Dear Members,
I would like you assistance with an issue regarinding PDF printing that has been proving time-consuming in our office.
Background:
We often use PDFs as a means of transmitting information to clients and for any digital records that we keep on the server. This allows them to be opened by anybody in the office without requiring any additional software to be downloaded - e.g. Autodesk Design Review or Autodesk Trueview.
Our current method of exporting PDFs is either through the Plot command using the inbuilt 'DWG to PDF' plotter with Autocad or via the Publish command where we can batch plot and easily remove layer information.
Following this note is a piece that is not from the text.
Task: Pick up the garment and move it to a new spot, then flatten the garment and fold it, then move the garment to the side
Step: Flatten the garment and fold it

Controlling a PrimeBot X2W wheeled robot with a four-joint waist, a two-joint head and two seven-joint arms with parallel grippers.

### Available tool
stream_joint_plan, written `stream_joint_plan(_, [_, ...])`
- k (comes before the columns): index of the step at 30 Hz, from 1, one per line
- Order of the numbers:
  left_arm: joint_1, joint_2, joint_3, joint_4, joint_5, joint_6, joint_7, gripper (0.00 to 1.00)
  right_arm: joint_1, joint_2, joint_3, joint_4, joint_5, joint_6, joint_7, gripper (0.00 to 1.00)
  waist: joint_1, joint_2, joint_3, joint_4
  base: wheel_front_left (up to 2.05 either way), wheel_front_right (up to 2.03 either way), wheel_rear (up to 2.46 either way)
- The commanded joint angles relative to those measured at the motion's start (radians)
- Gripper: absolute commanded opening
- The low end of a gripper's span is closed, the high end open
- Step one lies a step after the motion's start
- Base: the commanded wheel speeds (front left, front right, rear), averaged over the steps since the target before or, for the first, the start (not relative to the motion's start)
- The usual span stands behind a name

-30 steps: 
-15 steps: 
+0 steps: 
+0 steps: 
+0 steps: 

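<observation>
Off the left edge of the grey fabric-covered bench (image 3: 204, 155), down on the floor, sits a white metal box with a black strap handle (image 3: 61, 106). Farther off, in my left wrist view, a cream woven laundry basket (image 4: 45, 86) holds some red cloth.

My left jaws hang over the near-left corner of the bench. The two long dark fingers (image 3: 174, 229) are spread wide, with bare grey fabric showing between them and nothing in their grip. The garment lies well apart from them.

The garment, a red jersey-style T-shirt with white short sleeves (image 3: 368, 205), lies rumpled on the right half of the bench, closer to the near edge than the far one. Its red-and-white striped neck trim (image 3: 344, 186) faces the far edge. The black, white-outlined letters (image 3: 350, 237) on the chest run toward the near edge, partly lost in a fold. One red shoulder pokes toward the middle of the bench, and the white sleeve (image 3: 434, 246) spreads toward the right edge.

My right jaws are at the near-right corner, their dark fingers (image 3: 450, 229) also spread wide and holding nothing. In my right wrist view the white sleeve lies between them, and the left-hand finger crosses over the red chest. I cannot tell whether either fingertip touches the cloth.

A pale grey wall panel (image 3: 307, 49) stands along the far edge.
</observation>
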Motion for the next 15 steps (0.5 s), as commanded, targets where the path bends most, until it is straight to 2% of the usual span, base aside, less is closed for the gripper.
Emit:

The inbuilt 'DWG to PDF' gives the best PDF results from all the plotters that we have tried; it doesn't pixelate any text on the drawings and seems to avoid any issue with triangular plot hatches.
We are trying to move away from any photoshopping post-drawing as this leads to huge workflow problems later when small changes are made - e.g. small change to elevation, plot to pdf, rasterize pdf, make changes to photoshop, print to pdf again. As such, we have started to make use of the transparency command across full drawing sets.
In plans, it is useful as it allows us to XREF in a landscape plan and gradually lighten it on upper floor by adjusting the transparency. In elevations & sections, we can add basic shadows that are comparable with photoshop.
Problem:
Following the use of transparencies, we can plot directly to our large printers without issue. We can create PDFs without issue. However, the PDFs that we produce are almost unprintable - this is the main issue.
The time that it takes to flatten the PDFs is almost unworkable and, when a drawing does finally print, there are often errors in the plots.
For our local commercial print workshop, we send them PLTs so that they can print them correctly; the PDFs do not print correctly for them.
Some users in the office say that Microstation could produce comparable PDFs and there was never a single issue with printing them but I do not have any experience with that software so I could not object.
Query:
Can Autocad flatten a PDF so that in appearance it is similar to a PDF with transparency but actually only uses solid colours? I.e. Similar in speed to a rasterized photoshop but still with most of the vector information. As in if I had a black rectangular hatch @ 50% transparency, autocad would plot the pdf with a grey rectangular hatch rather than using the transparency information.
Thank you, Dean Saadallah. We use a bit of ‘print as image’ in the office for some of the heavy PDFs but the quality suffers a little.
I know there is an additional step required in your process but I was curious if others have solved the problem totally within autocad? Some people could use dots instead of transparency as their hatch, which wouldn’t require any transparency layer, but this just seems a bit ‘old-fashioned’ perhaps. I just thought that with the latest versions of Autocad that there might be a smarter way around this issue.
As Dean Saadallah mentioned above, using the setting "Print as Image" will allow you to print out PDFs with transparency. It is a setting in Adobe Reader (and Adobe Acrobat of course).
Hi,
I don't know what ACAD version you use. Versions from ACAD 2011 onwards have an option to plot transparency. First, make sure you set "TransparencyDisplay=1". Prior to plotting, there is an option on the right side of the dialog box. Tick the "Plot transparency" then you're good to 😃
Thanks jopet_calip but this was not the question I was asking. The question is in relation to the PDF that is created afterwards with transparency.
We just moved to BluBeam & are having the same issue. When set to print image the quality of the print plummets; unacceptable for production.